If (like myself) this sort of abject absurdity puts a bemused smile on your face and brings a snicker to your lips, then you need to run out and grab yourself a copy of this set ASAP.


With a silent prayer that the film in question could possibly live up to its hilarious trailer, I moved on to the final film in the equation, which was actually the first produced, namely Ecstasies of Women.

Four goofy but essentially likeable guys are holding a fairly dry attempt at a bachelor party at a fairly ramshackle strip bar (the set is so minimal, it could easily have been the same stage and location used in Black Love).  After the group flirts a bit with cute topless barmaid Kitty (Eleanor Riggs), Harry (Walter Camp, he of the aforementioned trailer) nods off and remembers his conquest of the first of several wholly unrelated girls, Annette (Jeannette Mills).  Ms. Mills, while possessed of yet another botched early breast stuff job and of average looks, turns out to hold two major charms: a pleasantly rounded derriere and an unusually good set of acting chops.  Back to the club, where they call down doofus stoner chick Summer (Bonnie Clark) for some inane chatter about nothing, and this time more understandably, Harry passes out again for another flashback.

You see where this is going; of all the films in this set, this is the closest to one of Lewis’ classic nudie cuties in format and tone, and as such turns out to be the odd duck of the group – this will either be the favorite or least of the pictures presented here, depending on one’s orientation towards Lewis and grindhouse films of the period.

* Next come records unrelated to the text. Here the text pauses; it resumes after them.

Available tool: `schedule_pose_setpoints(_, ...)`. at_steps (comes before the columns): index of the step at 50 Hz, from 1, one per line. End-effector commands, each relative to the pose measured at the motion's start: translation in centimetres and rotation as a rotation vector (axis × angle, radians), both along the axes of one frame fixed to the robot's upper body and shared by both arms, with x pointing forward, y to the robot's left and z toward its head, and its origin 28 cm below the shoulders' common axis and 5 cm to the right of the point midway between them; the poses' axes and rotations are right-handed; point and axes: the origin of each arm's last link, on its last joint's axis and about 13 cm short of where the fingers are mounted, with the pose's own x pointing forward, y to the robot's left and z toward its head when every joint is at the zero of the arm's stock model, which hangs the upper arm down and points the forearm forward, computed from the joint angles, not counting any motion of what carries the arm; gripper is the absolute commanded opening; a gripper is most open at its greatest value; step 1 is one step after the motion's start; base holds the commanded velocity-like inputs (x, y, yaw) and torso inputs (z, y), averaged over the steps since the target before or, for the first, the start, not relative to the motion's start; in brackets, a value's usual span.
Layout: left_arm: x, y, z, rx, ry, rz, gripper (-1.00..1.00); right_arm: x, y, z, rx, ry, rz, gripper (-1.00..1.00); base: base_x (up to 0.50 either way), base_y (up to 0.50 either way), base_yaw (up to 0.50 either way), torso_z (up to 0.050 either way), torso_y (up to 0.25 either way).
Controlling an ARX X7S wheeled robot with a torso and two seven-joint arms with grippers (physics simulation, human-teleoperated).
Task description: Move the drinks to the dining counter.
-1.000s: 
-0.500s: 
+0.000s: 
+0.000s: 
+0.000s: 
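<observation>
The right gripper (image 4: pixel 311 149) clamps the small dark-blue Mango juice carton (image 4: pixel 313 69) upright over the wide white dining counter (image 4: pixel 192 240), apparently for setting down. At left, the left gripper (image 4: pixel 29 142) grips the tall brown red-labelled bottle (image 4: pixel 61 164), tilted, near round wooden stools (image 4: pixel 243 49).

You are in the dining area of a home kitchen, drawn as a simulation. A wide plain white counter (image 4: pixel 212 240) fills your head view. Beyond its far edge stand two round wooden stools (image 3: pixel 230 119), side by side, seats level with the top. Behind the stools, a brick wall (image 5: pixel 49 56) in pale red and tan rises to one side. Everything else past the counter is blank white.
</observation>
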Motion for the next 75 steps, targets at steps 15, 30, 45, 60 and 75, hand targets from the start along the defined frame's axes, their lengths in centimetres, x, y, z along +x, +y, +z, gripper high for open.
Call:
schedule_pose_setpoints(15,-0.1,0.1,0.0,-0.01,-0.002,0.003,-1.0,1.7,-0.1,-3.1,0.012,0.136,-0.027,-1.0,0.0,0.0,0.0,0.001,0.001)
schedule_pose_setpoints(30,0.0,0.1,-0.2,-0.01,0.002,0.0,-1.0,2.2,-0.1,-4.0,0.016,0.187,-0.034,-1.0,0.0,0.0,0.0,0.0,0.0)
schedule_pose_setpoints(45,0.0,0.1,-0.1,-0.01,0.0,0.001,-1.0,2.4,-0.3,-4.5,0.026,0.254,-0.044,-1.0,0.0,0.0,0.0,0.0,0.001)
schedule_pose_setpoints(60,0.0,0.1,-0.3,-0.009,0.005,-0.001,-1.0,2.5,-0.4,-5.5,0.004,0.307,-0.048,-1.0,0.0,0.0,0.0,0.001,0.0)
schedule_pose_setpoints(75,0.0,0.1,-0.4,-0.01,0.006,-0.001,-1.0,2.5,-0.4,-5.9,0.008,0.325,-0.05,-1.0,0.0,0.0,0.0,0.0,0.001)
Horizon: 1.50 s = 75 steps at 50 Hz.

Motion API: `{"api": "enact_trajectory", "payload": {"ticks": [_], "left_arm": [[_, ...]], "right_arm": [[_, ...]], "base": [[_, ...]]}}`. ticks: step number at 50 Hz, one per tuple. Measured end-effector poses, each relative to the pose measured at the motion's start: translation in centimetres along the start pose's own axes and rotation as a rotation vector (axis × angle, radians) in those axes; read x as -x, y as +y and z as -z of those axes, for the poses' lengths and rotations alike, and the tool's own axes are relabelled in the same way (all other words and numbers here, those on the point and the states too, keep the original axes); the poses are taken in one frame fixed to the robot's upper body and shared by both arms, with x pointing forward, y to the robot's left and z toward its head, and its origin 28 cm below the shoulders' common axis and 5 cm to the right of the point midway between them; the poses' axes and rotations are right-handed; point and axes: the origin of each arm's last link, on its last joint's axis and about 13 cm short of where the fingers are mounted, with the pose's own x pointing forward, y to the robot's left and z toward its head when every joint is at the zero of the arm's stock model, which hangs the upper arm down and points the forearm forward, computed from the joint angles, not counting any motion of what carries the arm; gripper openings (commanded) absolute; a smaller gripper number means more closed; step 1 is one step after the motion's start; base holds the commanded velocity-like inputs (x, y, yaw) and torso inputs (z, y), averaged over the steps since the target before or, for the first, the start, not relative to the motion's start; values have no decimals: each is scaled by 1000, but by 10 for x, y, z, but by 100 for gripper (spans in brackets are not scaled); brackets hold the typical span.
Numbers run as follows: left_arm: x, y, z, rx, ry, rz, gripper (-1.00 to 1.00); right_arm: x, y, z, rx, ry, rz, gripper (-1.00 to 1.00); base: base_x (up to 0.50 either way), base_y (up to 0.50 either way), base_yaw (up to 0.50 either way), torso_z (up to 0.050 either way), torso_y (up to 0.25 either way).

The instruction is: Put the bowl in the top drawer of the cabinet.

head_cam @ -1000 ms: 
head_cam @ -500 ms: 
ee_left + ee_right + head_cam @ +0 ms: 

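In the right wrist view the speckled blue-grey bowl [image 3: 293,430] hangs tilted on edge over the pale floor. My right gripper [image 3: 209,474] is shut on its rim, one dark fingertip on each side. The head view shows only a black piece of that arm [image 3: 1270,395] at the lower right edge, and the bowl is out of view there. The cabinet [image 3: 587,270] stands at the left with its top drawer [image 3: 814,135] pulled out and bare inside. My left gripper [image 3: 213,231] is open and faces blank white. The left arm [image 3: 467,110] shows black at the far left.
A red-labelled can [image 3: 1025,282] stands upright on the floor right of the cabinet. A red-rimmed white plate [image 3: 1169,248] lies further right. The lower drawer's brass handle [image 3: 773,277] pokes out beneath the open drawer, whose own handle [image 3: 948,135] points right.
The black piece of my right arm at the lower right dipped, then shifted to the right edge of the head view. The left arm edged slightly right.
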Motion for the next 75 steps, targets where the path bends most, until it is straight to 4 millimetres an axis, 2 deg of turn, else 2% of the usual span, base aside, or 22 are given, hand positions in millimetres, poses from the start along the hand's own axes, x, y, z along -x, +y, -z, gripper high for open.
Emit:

Among other lovelies on display are knockout bodied, if somewhat horse-faced and obnoxious Vincene Wallace (of Vixen! and the same year’s Secret Sex Lives of Romeo and Juliet), cutie Sharon Matt of Linda and Abilene, and Dee Howard, star of a few minor softcore pictures of the same vintage.  In the end, Harry goes with the least of all possible choices and runs off with the dope fiend (which shows some really poor taste, if not a complete lapse in judgment on his part).  All told, they kind of deserve one another, as Harry is one of the more obnoxiously sleazy misogynist characters I’ve had the misfortune to spend an hour and change with in some time, and with his scrawny gawk build and tighty whitey undies so often on display, you sort of just hope for him to crash and burn in the end.  Mission accomplished, thank you Herschell!

It must be said that as an aficionado of crimson haired lassies and scarlet women (as it were), this film seems to positively overflow with them, from Riggs to Wallace to Matt, and as such comes highly recommended to those suffering from similar inclinations.

In the end, what remains to be said about The Lost Films of Herschell Gordon Lewis that hasn’t already been mentioned?  There are no extras to speak of, but with three extremely rare, long presumed lost films cleaned up to such a vibrant degree and crammed on one Blu Ray, plus the liner notes booklet and possibly the collectible buttons as a bonus, was anything more really required?  Those already familiar with Lewis films will be positively ecstatic over this one; newbies may want to stick to the more famous films of his oeuvre before diving in to the deep end of the HGL catalogue.  This classy debut from Vinegar Syndrome comes very highly recommended.